Novak Djokovic: pyramid-powered?

Pyramids? In Bosnia? One man wants the world to believe it’s true – and a little pushback from the scientific community isn’t doing much to deter his growing band of enthusiasts. 

If you believe one version of the story, then the area of Visoko in central Bosnia and Herzegovina is dotted with naturally-occurring (if slightly odd-looking) hills. If you believe the other version, then this area is actually home to some of the largest and oldest manmade pyramids in the world.

The hills have lies

Located just northwest of Sarajevo, the Visoko area boasts a rich history, having served as Bosnia’s capital during the Middle Ages. Atop the nearby Visočica hill, you’ll find the ruins of a medieval fortress, itself built on the remains of earlier Roman observation posts, which were built on even older settlements. It’s a classic case of history piling up like a stack of old books – except this time, with flatiron hills as the backdrop.

According to geological experts like Paul Heinrich of Louisiana State University, these flatiron formations are nothing extraordinary, popping up all over the globe, from Vladivostok’s “Russian Twin Pyramids” to plenty of other spots in the region. But in 2005, a new and decidedly less academic narrative emerged, thanks to one Semir Osmanagić. A businessman with a flair for the dramatic, Osmanagić launched a media campaign claiming Visočica hill and its neighbors weren’t just natural formations, but part of a sprawling ancient pyramid complex. And not just any pyramids – these were, according to him, crafted by the Illyrians somewhere between 12,000 BC and 500 BC. Or, depending on which interview you catch him in, by a culture going back a staggering 34,000 years.

Osmanagić’s claims don’t stop at the surface. He asserts that a network of tunnels – dubbed the Ravne tunnels – snakes beneath the hills, covering almost four kilometres. But the real pièce de résistance? Osmanagić believes the largest hill, which he’s dubbed the “Pyramid of the Sun,” emits “standing waves” that supposedly travel faster than light, providing evidence of a “cosmic internet” for intergalactic communication. Yes, you read that right – Wi-Fi for the cosmos.

It’s not just the “Pyramid of the Sun” that’s been rebranded. Nearby hills now sport equally evocative names like the “Pyramid of the Moon,” “Love,” “Earth,” and “The Dragon,” courtesy of Osmanagić. If this sounds to you like something out of a fantasy novel rather than a geology textbook, you’re not alone.

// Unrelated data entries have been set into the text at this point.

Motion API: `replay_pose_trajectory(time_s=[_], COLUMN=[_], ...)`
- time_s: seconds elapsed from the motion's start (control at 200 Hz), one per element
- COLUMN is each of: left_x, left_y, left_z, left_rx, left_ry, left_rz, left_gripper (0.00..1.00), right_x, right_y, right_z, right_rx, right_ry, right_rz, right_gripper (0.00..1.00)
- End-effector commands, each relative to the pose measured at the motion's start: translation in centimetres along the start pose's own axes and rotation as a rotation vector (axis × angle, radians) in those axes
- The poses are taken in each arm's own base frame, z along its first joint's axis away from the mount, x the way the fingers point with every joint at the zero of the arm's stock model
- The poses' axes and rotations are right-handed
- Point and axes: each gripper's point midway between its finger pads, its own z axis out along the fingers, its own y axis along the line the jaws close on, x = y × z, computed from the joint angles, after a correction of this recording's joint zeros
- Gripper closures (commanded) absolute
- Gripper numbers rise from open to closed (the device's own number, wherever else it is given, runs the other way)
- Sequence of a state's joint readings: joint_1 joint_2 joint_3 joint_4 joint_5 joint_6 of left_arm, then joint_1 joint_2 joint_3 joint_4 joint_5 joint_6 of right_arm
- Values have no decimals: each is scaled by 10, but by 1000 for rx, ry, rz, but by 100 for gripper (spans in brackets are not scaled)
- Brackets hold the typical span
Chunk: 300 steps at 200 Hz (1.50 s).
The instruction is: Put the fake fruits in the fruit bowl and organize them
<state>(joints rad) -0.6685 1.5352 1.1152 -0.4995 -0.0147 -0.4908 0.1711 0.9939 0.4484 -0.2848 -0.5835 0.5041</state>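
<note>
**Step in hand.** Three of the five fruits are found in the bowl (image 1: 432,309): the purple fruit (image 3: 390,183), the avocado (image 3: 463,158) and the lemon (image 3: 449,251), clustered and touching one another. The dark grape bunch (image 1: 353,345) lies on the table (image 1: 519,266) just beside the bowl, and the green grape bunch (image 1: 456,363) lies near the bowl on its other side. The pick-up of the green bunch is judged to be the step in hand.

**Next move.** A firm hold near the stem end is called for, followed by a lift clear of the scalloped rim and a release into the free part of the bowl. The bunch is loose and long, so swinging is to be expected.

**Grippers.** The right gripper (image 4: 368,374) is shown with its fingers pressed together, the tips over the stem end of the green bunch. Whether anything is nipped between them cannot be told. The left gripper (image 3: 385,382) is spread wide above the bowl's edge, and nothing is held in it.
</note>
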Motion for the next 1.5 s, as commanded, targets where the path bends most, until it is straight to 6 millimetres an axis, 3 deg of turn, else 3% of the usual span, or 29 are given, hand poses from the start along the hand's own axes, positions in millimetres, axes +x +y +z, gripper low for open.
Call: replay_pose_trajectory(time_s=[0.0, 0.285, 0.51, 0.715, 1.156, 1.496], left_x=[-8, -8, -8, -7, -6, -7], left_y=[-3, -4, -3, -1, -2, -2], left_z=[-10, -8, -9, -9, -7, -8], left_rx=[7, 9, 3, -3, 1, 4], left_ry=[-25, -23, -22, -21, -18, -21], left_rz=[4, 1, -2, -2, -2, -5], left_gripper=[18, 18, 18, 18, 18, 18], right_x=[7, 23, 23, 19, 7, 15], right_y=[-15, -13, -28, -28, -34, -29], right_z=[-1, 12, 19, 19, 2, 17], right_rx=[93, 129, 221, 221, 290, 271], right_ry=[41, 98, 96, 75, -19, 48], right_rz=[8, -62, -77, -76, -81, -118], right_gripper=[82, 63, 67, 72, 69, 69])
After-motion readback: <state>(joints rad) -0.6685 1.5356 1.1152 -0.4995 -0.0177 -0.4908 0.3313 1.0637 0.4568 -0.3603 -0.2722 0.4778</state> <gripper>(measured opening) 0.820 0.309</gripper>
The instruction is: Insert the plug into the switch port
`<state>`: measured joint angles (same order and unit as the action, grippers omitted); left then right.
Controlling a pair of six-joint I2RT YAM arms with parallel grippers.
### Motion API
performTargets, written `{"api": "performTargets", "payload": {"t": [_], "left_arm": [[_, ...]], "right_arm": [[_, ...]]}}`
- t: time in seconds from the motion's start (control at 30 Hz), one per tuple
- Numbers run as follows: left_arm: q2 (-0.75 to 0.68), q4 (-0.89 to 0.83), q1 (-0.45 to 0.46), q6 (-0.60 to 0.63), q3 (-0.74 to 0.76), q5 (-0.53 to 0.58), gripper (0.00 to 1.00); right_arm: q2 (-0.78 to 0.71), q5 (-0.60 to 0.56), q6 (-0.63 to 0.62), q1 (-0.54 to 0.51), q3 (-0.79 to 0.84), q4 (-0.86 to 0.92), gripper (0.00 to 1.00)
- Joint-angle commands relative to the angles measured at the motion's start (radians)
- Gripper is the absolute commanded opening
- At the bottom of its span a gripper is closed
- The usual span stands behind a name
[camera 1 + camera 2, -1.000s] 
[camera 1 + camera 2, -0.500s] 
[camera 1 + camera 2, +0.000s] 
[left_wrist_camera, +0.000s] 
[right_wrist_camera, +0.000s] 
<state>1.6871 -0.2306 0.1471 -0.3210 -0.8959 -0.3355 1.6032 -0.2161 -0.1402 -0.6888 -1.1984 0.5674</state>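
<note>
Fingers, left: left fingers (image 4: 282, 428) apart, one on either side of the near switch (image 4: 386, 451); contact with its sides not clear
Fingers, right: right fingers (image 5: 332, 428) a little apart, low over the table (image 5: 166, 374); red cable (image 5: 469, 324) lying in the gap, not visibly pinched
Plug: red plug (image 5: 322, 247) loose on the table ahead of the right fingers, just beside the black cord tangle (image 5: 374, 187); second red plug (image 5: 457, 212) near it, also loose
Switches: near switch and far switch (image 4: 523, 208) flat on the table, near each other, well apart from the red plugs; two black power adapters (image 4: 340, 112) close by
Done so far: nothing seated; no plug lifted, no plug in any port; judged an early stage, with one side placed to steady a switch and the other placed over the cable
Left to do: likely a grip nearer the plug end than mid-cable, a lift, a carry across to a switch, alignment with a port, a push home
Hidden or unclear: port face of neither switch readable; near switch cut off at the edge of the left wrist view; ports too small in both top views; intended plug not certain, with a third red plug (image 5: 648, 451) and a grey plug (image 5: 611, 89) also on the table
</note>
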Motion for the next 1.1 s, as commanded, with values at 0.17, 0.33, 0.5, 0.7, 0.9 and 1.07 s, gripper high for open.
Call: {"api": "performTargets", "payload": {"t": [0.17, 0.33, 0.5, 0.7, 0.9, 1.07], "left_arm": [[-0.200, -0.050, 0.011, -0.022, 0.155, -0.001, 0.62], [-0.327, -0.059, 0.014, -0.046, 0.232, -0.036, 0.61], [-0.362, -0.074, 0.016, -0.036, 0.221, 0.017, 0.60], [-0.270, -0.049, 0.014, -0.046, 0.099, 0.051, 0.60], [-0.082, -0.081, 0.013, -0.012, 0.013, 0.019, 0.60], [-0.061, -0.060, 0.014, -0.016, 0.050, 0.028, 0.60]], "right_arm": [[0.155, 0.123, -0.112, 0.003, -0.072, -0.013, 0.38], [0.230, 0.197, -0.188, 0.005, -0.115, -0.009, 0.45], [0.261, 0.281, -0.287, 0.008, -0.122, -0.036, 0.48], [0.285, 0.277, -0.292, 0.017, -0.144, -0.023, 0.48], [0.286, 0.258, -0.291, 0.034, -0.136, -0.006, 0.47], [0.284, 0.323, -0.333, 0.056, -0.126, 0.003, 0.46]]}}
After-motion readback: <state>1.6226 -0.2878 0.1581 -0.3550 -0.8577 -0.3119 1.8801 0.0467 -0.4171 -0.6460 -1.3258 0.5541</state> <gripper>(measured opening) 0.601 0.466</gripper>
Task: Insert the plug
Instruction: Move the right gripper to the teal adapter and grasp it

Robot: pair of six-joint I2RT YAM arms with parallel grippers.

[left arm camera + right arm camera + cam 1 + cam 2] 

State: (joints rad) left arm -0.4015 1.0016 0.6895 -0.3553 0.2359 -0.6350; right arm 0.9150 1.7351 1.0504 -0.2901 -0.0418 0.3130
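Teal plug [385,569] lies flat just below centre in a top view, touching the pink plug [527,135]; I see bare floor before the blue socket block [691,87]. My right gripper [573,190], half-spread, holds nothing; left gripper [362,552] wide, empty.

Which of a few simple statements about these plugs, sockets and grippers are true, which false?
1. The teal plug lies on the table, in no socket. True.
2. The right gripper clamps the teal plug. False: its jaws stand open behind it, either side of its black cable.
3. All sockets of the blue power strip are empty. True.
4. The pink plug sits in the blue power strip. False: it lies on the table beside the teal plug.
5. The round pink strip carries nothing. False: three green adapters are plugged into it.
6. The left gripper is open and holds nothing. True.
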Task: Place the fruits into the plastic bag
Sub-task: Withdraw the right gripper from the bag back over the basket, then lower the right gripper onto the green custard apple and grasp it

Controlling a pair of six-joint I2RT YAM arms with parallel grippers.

In 2006, Osmanagić shared that an international squad of archaeologists from Australia, Austria, Ireland, the UK, and Slovenia had joined his efforts to excavate and explore the pyramids. Several of the named archaeologists denied any involvement and said they had never set foot on the site. An “Oxford archaeologist” that Osmanagić mentioned turned out to be an unqualified undergraduate. His foundation’s website boasted the backing of a British Member of Parliament, though the named individual didn’t match any actual sitting MP.

Speaking of sceptics

The so-called “Bosnian pyramids” have faced sharp criticism from the academic community, with the European Association of Archaeologists branding the project a “cruel hoax”. Scholars are not just sceptical – they’re concerned about the harm being done to genuine archaeological and paleontological treasures in the area. Among the casualties are a medieval Bosnian castle, Roman fortifications, and other ancient remains that risk being overshadowed – or outright destroyed – by Osmanagić’s controversial digs.

Since kicking off excavations in 2006, Osmanagić has gone so far as to reshape one of the hills to resemble a stepped pyramid, a move that hasn’t exactly won over experts. In fact, many academics have called for an immediate halt to government funding for the project, arguing that the ongoing disruptions are doing more harm than good to the region’s authentic historical resources.

According to Nadija Nukić, a former employee at one of Osmanagić’s archeological parks, some of the “ancient carvings’ on stones at the site might not be quite as old as advertised. In an interview with a Bosnian newspaper, Nukić claimed that the carvings were added by Osmanagić’s own team after the stones were unearthed. Unsurprisingly, Osmanagić has denied the accusation, standing by the authenticity of the inscriptions and his interpretation of their origins.

All those in favour

Despite the skepticism of scientists and experts worldwide, the Bosnian Pyramid claims have found support closer to home. Local authorities have funded Osmanagić’s excavations and even arranged school trips to the hills, where children are introduced to this speculative version of their heritage. The site has also become a tourist hotspot, drawing curious visitors who are eager to see what all the fuss is about.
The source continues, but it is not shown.